By ROLI S
One friend, one cupcake
It is a Happy Birthday
Great man in his zone!
The haiku above is written by me after watching on 28 December the image of Mr Ratan Tata celebrating his birthday with a cup cake and a young friend. Since then, it has become my favourite image of the year 2021. Such a refreshing experience watching peace and content on the face of the famous Ratan Tata, who needs no introduction whatsoever, in the company of a friend and a cupcake! I say it is refreshing because, is not my mind full of the images of people overcrowding spaces at the slightest hint of a reason?
I have chosen a haiku to represent my feelings because it has a couple of interesting lessons to teach us about why limited is powerful. A nature related poetry form of Japan, which is written in three lines, having seventeen syllables! It is indeed a daunting task for a haiku poet to quickly choose only the very essential words and images to write a haiku, but the most powerful poetry is created using only the essentials!
So, I am assuming perhaps Mr Ratan Tata must have decided to stick to the essentials to celebrate his birthday. What he must have felt essential was that he had to celebrate his birthday and give joy to his well-wishers and followers. It was not essential that he celebrates his birthday with people thronging around him and throwing a birthday bash as is the norm in these times of high activity socialising! So, he did only the essential. Like he has always done only the essential for the economic development of India.
How do we then know what’s essential, if we ever want to follow in the footsteps of Mr Tata? That’s the key question I want to explore. Once I know that, then the rest is easy. Especially in these pandemic times, when so much of rethinking is going on about the way we humans have led our lives so far on this planet!
I know I am overreacting to this one image of Mr Tata, but there is no doubt it has made me think about so many things that I ask myself these days about the meaning and purpose of life, especially when the world is in the chaotic grip of this pandemic. The dozens of self-help books that I have read to understand how to run my life, with hundreds of suggestions on how to determine my values, how to set and achieve goals, how to make an impact, what do I love, what are my needs and wants, etc. All this wisdom that I have gathered over the years seems overshadowed by this single image that has by far become the most inspiring and motivating one in my fairly lengthy life.

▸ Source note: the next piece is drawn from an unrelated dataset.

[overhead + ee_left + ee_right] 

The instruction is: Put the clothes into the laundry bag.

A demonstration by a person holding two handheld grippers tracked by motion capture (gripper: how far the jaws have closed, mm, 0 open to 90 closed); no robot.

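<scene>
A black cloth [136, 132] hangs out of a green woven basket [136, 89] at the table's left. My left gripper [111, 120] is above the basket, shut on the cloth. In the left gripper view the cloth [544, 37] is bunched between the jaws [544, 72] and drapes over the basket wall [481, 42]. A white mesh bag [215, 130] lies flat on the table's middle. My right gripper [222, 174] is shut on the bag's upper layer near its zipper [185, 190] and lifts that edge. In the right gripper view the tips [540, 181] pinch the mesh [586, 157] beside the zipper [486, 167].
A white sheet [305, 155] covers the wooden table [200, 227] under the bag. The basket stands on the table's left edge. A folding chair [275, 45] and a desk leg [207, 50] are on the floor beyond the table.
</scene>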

So, now onwards, the least I can do is to focus on the essentials and ignore the non-essentials!
Let me tell you that the way of the Essentialist isn’t about setting New Year’s resolutions to say “no” more, or about mastering some new strategy in time or action management. It is about pausing constantly to ask, “Am I investing in the right activities?” I think that there are far more activities and opportunities around all of us than we have time and resources to invest in. And although many of them may be good and an accepted norm, or even very good socially, the fact is that most are trivial and even fewer are vital or necessary.
To be a responsible citizen of this planet and country I have to learn very quickly to tell the difference so that I can select only those activities that are truly essential. Essentialism is not about about how to get the right things done. It is about making the wisest possible investment of my time and energy in order to operate at my highest point of contribution by doing only what is essential. To me essentialism is a disciplined, systematic approach for determining where my highest point of contribution lies.
The experience of watching affecting images of Mr Ratan Tata has generated in me renewed interest to understand why otherwise intelligent and highly successful people make the choices they make in their personal and professional lives.
“Why is it,” I wonder, “that we have so much more ability inside of us than we often choose to utilise?” “Why is it,” I wonder, “that we have so much more patience and self-control inside of us than we often choose to exercise?” And, “How can we make the choices that allow us to tap into more of the potential inside ourselves, and in people everywhere?”
After experiencing the events of the past two years, I believe when, in a few hundred years, the history of our time will be written from a long-term perspective, it is likely that the most important events historians will write about will not be technology, not the Internet, not social media. It will be an unprecedented change in the human condition, human behaviour and human activities.
(Roli S is an Educator, Teacher Trainer, Author and School Reviewer based in Thane.)